July Fourth, 1915, Nome Alaska.
Alaska wasn’t a state in 1915. Alaska wasn’t even a state when I was born, and I’m not all that old. Alaska’s new. But they felt civic-minded enough about being a territory of the US to have a Fourth of July parade.
Of course, everything was new when the picture was taken, too. Want to see a picture of Nome in 1900? of course you do.
Living in a tent in Nome Alaska. Who would do that? Wyatt Earp would.
I guess Idaho wasn’t desolate enough to suit him. Nome was a rough and tumble place, as you can see, but he was no stranger to rough and tumble places, was he? He opened a saloon, made some money, and eventually sailed south to retire, and finally died in Los Angeles in 1929, after teaching John Wayne how to act like a cowboy.
But that jumble of tents couldn’t possibly disgorge anyone else famous, could it?
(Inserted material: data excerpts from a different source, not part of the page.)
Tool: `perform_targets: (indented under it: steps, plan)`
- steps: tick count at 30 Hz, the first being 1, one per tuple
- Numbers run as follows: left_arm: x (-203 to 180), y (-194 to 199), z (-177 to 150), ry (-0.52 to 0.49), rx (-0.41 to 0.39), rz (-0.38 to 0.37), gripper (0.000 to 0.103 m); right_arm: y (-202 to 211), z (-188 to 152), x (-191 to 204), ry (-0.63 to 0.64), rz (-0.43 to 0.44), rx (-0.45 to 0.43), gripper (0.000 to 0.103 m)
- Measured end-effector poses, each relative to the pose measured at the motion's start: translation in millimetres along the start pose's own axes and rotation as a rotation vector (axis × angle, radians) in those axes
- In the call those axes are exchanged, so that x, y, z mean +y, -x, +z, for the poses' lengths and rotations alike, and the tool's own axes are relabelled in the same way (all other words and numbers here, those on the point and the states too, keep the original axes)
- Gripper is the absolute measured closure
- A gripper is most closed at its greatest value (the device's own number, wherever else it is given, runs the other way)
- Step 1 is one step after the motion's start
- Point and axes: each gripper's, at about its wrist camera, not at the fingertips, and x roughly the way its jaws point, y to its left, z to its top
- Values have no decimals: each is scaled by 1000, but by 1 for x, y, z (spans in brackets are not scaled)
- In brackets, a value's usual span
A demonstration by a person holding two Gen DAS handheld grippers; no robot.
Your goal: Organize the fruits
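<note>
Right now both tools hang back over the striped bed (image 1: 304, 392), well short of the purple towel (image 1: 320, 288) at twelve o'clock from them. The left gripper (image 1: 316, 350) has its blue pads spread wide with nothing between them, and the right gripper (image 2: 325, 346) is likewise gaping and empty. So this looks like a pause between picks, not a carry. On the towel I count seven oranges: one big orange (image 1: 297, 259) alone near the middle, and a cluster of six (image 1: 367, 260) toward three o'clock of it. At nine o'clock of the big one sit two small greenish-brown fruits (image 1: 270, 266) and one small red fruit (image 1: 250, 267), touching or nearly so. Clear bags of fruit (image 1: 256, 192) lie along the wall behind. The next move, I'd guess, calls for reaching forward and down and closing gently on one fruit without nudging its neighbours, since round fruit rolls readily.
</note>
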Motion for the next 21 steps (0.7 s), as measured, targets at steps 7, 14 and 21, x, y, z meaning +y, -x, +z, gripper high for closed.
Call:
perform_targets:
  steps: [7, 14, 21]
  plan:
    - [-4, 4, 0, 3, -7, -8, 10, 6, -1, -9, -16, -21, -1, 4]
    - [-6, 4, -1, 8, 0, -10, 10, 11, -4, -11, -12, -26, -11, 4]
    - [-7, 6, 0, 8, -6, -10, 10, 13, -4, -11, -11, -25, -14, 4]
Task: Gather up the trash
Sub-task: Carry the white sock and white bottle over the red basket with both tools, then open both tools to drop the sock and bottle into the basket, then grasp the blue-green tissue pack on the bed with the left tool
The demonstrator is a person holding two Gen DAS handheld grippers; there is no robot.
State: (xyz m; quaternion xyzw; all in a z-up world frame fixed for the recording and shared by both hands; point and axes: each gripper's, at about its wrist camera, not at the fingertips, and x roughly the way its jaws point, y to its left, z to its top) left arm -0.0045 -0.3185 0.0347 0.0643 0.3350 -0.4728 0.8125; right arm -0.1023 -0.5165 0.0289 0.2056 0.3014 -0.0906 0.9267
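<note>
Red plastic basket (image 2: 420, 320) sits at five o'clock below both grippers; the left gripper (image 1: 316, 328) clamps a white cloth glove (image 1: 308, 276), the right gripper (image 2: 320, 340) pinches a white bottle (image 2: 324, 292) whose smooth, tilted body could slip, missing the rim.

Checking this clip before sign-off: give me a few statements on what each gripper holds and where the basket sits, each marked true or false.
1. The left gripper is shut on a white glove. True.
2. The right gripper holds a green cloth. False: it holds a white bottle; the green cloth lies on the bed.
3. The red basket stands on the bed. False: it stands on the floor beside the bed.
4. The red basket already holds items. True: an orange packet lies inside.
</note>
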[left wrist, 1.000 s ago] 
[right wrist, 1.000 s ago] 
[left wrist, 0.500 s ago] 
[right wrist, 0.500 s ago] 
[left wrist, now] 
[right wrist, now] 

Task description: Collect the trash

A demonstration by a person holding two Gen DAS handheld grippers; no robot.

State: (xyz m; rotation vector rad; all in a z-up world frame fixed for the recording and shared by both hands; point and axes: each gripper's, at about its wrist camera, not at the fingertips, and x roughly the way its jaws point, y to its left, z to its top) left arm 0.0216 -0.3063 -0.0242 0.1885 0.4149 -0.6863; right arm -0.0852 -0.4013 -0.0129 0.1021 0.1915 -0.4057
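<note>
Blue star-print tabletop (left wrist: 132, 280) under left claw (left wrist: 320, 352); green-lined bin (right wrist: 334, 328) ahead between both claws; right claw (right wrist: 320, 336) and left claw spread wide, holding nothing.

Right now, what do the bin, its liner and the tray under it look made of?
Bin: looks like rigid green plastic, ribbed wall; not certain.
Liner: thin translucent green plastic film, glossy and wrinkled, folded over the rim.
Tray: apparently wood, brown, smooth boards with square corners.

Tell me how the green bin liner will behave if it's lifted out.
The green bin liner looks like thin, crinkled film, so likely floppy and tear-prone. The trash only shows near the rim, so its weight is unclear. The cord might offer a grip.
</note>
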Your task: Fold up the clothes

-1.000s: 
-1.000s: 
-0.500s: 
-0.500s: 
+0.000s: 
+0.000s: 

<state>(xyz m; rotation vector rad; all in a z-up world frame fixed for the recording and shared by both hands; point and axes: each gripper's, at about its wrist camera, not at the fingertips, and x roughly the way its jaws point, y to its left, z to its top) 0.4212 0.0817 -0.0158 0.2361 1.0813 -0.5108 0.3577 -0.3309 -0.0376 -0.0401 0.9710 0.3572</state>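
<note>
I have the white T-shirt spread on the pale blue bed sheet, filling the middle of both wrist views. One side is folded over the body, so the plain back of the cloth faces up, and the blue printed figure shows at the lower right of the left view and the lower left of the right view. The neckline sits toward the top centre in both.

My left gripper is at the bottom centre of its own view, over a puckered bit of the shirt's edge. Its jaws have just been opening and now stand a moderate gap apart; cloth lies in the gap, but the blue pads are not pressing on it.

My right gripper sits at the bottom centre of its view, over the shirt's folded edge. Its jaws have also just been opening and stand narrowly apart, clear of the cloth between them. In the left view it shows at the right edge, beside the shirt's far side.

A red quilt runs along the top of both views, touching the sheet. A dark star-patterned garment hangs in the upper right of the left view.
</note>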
Well, Jack London was said to be friends with Earp, but people tend to exaggerate such connections for the frisson of having celebrated people for acquaintances. But it’s possible.
Jack London is the third greatest American writer, after Twain and Hemingway. It’s telling that all three of those men wouldn’t be out of place in those pictures. It’s a wan bunch scribbling away in the newspapers now.
But drifting through a place isn’t the same as the place producing notable people, is it? Well, Jimmy Doolittle is likely in one of those tents. His father came up to Nome to prospect and little Jimmy lived there until 1908, when his mother thought it would be better if her children were educated in Los Angeles. Jimmy Doolittle never stood taller than 5’4″, but after learning to brawl in Nome, he was qualified to kick everyone’s ass in California. After making some dough as a professional boxer, and going to college to study mining, he joined the military. He eventually became an aviation pioneer, and was the first person ever to take off, fly and land a plane entirely by using instruments.
There has never been a man with a less apt name that Jimmy Doolittle. His raid on Japan in 1942 was the most audacious military action by an American since Washington went over the Delaware to kick some shivering Hessian ass.
The one signal characteristic of the modern intellectual, after ingratitude, is back-seat-driving 20/20 hindsight. The little intellectual community college hothouse flowers seem to have an opinion on everything that’s ever happened, and that’s not how they would have done it, I’m telling you — in the comments section of a third-rate blog at two AM. And it’s considered very trenchant just now to jape at anyone from Alaska, as we all know they’re all bumpkins up there.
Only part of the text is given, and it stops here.